I was there so Juddy could provide me with four new tyres and a registration inspection before a 1300km weekend trip to Central Western NSW to do some video features for Street Machine magazine. Even though they had legal tread depth, the Calais’s old tyres were disgraceful, tramlining and moving the car around as if by black magic.
Their lack of grip, too, made them just about lethal on a wet road. Four new Falkens in the Calais’s correct 205/65 size (rather than the bulging 225/60 tyres that were on it) transformed it, eliminating its weird steering and dangerous lack of grip.
My first stop was Sydney to collect camera-man colleague Matt Reekie. Then it was west over the Blue Mountains to Bathurst’s National Motor Racing Museum, then Canowindra and a sneak preview of the amazing Holden collection that was auctioned last year. Our destination for the evening was Dubbo where, on Sunday, we recorded another video and attended Dubbo’s Cars & Coffee event before driving home.
I loved every single kay of that weekend trip. Sure, Holden’s VN Commodore had a few rough edges when new – and age and distance can make them worse – but my VN feels tighter, brighter and lighter than I remember of my three-year-newer VP Holden Calais V8 I bought 20 years ago. Staring into those clear and concise gauges – and flexing my right foot – made me feel like I’d never been away from a Holden V8. You can hardly beat the almost arrogant way these torquey injected V8s dismiss distance.

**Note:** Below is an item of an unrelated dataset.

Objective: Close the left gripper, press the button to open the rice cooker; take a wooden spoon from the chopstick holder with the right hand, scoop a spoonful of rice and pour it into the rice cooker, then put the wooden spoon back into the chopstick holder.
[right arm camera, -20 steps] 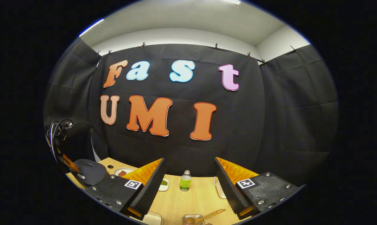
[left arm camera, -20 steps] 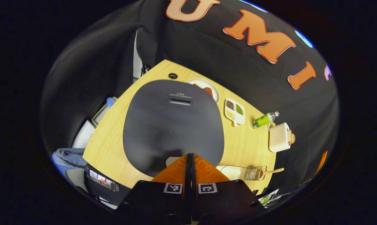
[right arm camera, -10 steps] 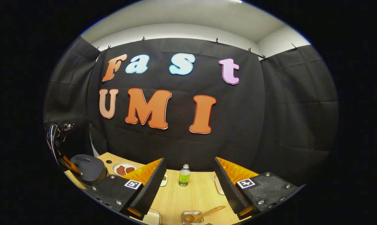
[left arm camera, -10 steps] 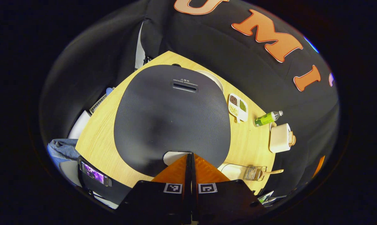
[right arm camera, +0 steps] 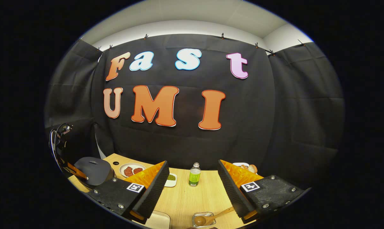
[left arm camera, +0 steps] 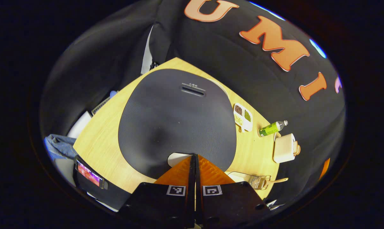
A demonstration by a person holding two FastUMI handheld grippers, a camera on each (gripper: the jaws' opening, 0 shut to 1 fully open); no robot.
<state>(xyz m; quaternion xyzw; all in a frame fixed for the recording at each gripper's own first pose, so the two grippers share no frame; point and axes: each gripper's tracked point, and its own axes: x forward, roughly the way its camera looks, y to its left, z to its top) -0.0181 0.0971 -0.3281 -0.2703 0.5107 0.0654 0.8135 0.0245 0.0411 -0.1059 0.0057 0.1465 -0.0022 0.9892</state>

Awesome! It’s not bad on fuel, either, averaging better than 13 litres per 100 kays for the trek, even with my… umm… enthusiastic tickling of the accelerator pedal and crossing the Great Dividing Range twice.
But during this latewinter road trip, I became concerned about the time required for the engine to warm-up. I thought maybe the cooling system thermostat wasn’t operating correctly.
Working on a Holden V8 engine is relatively easy so one evening in my garage I removed its distinctive alloy front cover and replaced the thermostat. This job took about three minutes… and made absolutely no difference to the warm up time! Oh well… at least I know it’s normal.